Unterschieden wird zwischen vier allergischen Reaktionstypen, von denen Typ 1 und Typ 4 in der Praxis die größte Bedeutung haben.

+ Typ 1 (Soforttyp): Bei einer Typ-1-Allergie findet die Reaktion des Immunsystems auf das Allergen innerhalb von Sekunden bis Minuten statt. Rund 90 Prozent aller Allergien gehören zum Soforttyp. Typische Beispiele: Pollenallergie, Insektengiftallergie und allergisches Asthma. Schlimmstenfalls kann eine Typ-1-Allergie zu einem anaphylaktischen Schock führen.

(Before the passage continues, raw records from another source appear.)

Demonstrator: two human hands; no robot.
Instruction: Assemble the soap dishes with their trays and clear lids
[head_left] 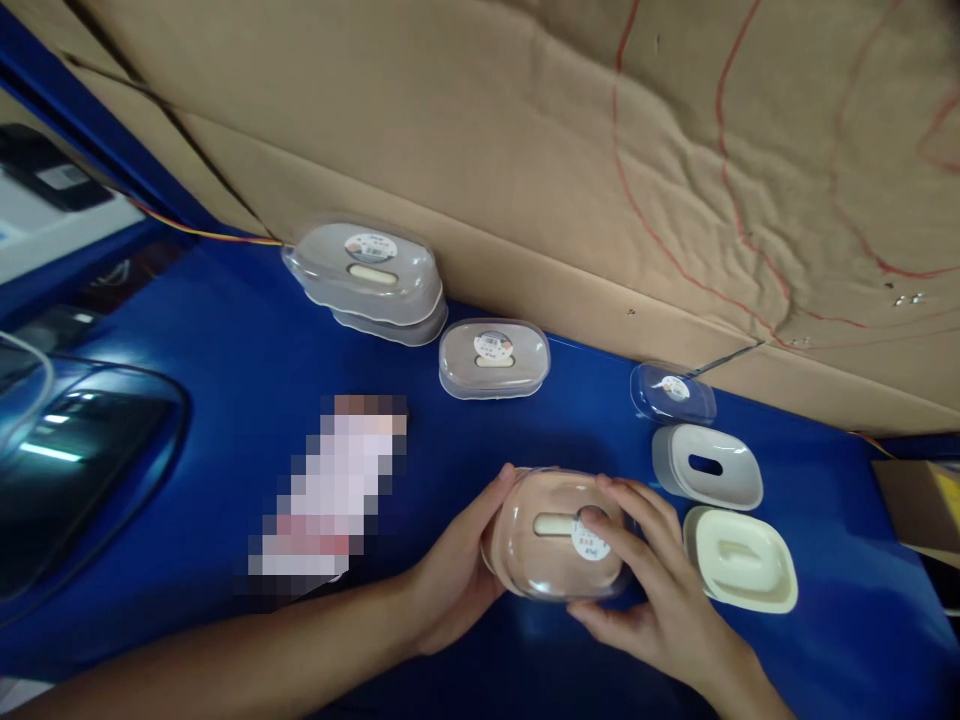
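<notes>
With fingers curved and spread, both hands [559, 560] grip a glossy, rounded pinkish plastic box [559, 535].

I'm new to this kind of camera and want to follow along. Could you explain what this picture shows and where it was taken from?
There is no machine here: these are a person's two bare hands, seen by a camera worn on the head, looking forward and down. There is only this one view.

The left hand and right hand together hold a peach-coloured container with a clear cover and a round sticker.

On the blue surface, farther back, are a stack of greyish containers and a single greyish container. At the right are a clear cover, a grey shell with a slot and a cream tray. Left of the hands, something is hidden by pixelation.
</notes>
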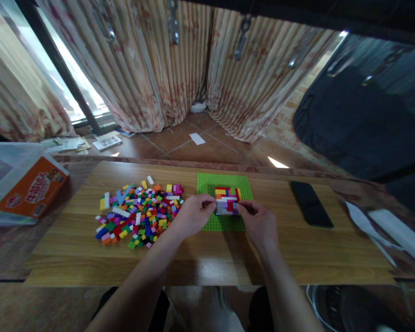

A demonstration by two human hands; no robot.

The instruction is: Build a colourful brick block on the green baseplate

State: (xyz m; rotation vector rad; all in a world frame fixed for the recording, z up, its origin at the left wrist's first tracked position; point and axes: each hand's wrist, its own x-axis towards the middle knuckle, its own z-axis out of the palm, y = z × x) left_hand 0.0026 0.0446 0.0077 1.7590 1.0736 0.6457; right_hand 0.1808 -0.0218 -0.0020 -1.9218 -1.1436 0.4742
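Observation:
On a green studded baseplate [223, 179] stands a low block of multicoloured building bricks [226, 195], with red, yellow, orange, white and grey showing. My left hand [195, 216] is closed in a pinch at the left edge of this block; what lies between its fingertips is hidden. At the block's right edge, my right hand [261, 223] has thumb and finger pinched together on a small bluish brick [235, 205]. The fingertips partly cover the near right corner of the block. Left of my left hand spreads a pile of loose building bricks [138, 214] in many colours.
A black phone [311, 204] lies on the wooden table [207, 269] to the right. Beyond the table's left end is a clear plastic box [12, 159] with an orange label. White paper pieces [368, 223] lie past the right end. Patterned curtains [166, 69] hang ahead.

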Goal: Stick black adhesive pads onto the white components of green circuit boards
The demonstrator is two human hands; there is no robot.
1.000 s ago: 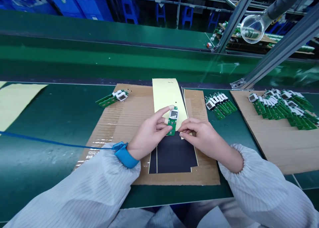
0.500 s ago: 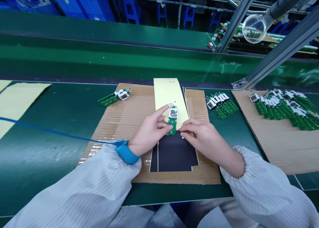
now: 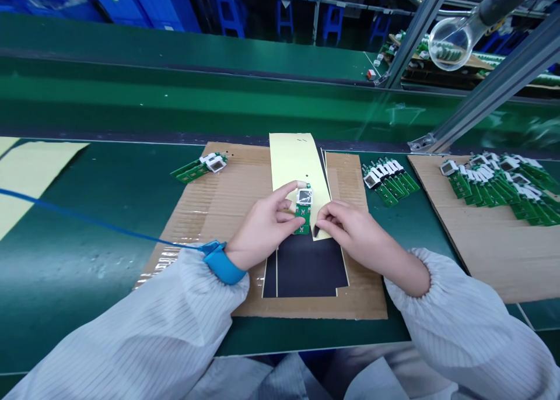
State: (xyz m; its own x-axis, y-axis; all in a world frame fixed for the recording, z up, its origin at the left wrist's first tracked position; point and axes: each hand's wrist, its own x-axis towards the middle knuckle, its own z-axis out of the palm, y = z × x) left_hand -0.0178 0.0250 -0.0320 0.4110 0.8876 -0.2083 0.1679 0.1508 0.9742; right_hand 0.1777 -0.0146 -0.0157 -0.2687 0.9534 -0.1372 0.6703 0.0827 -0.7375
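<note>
Currently, head view only. Left hand [image 3: 266,228] curled, thumb at the lower end and index finger at the top; holding a slim green circuit board with a white-framed grey screen [image 3: 303,213]. Located over the lower part of a long cream paper sheet [image 3: 293,161], screen end away from the body; cannot tell whether touching the sheet. Right hand [image 3: 354,231] just beside, thumb and index pinched together, apparently on a small dark strip [image 3: 315,231]; partly hidden by the fingertips.

Underneath: flat black sheets with cream edges [image 3: 312,269], on a brown corrugated cardboard piece [image 3: 205,207], on a glossy green table [image 3: 65,295].

Risks, as judged: could lose the board from so light a hold if nudged by the right hand; could smudge the screen with a stray index finger; could crease or misplace the strip, being small and pinched near one end; could snag the thin blue cord [image 3: 109,225] of the blue wristband [image 3: 225,266] on a wide left reach.

Containers: blue plastic bins [image 3: 140,6], upper left, beyond the table; contents not discernible. On flat carriers instead: overlapping green boards [image 3: 499,184] on a second brown cardboard piece [image 3: 503,260], far right.
</note>
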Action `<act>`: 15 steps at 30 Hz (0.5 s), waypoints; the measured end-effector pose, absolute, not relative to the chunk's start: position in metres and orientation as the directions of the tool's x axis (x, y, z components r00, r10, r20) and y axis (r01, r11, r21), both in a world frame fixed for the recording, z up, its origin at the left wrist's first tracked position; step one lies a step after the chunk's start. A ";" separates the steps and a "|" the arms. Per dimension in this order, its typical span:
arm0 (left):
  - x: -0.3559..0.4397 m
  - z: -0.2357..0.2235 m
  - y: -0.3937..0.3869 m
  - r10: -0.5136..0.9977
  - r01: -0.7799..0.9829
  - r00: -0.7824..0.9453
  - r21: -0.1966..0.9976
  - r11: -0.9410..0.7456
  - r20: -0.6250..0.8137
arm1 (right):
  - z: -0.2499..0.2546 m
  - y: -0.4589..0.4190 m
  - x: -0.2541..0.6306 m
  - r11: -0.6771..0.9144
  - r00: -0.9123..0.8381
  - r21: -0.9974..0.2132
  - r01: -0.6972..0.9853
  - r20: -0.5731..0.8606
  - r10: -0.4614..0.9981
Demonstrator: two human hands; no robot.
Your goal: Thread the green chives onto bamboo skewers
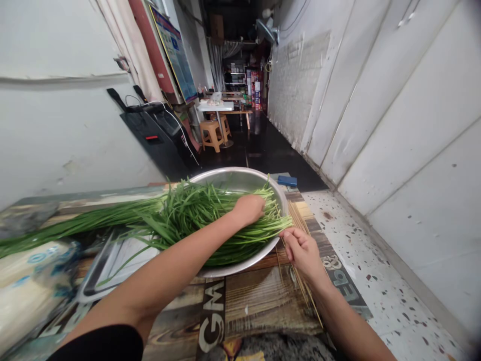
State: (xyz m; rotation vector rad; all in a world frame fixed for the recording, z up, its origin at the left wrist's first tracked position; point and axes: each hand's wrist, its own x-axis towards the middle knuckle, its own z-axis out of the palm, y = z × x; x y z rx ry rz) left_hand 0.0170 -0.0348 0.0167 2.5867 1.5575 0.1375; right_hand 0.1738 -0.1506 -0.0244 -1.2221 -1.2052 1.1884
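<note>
Head view: I find the green stalks (203, 205) heaped in a wide metal basin (240, 175) on the bench (259, 301), pale cut ends gathered toward the right and leafy tips toward the left. Judging by how they lie, a good part of the greens is already in the basin with ends roughly lined up, while a long loose sheaf (112, 215) remains outside, running to the left edge; I cannot see whether its inner end rests on the rim. I make out no tied bundle.

My left hand (250, 208) curls down over the pale ends; its fingertips are hidden, so I can't tell what it grips. My right hand (302, 245) is at the basin's right rim, thumb and forefinger brought together at the stalk ends; it's too small to say whether anything is caught between them. Just beneath it, thin wooden sticks (296, 215) lie along the bench beside the basin.

As for containers, the basin holds only stalks that I can see, with bare metal showing at its far side. Left of it, a shallow tray (120, 258) has something pale in it and a stray blade across it. Farther left, a printed plastic bag (33, 281) looks full of something whitish. A blue box (287, 180) sits behind the basin's right side.
</note>
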 end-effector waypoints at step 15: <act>0.015 0.003 -0.019 0.834 0.816 0.537 0.169 -0.552 0.127 | 0.007 -0.108 0.186 0.094 -0.101 -0.969 0.230 0.073 0.992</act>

+ Typ 2 (zytotoxischer Typ): Bei dieser schweren, eher seltenen Allergie kommt es zur Bildung von Antigen-Antikörper-Komplexen und zur Zellzerstörung. Beispiele sind die Medikamenten-induzierte allergische Agranulozytose, eine schwer verlaufende Immunerkrankung, und bestimmte Formen von Anämien, zum Beispiel durch Arzneimittel oder Transfusionszwischenfall.
+ Typ 3 (Immunkomplex-Typ): Auch hier bildet sich im Laufe von Stunden nach Allergenkontakt ein Immunkomplex aus Antikörpern und Antigenen. Über mehrere Zwischenschritte kommt es zur Freisetzung gewebeschädigender Substanzen. Beispiele für Typ-3-Reaktionen sind die allergische Vaskulitis, eine Gefäßentzündung, sowie die Serumkrankheit, ausgelöst durch artfremdes Immunserum.
+ Typ 4 (Spättyp): Die Reaktion vom verzögerten Typ tritt viele Stunden bis Tage nach Allergenkontakt auf. Im Gegensatz zur Soforttyp-Reaktion bilden sich hier jedoch keine IgE-Antikörper gegen das Allergen, sondern allergen-​spezifische T-Lymphozyten. Beispiele: Kontaktallergie, Arzneimittel-Exanthem, Abstoßungsreaktionen von Transplantaten.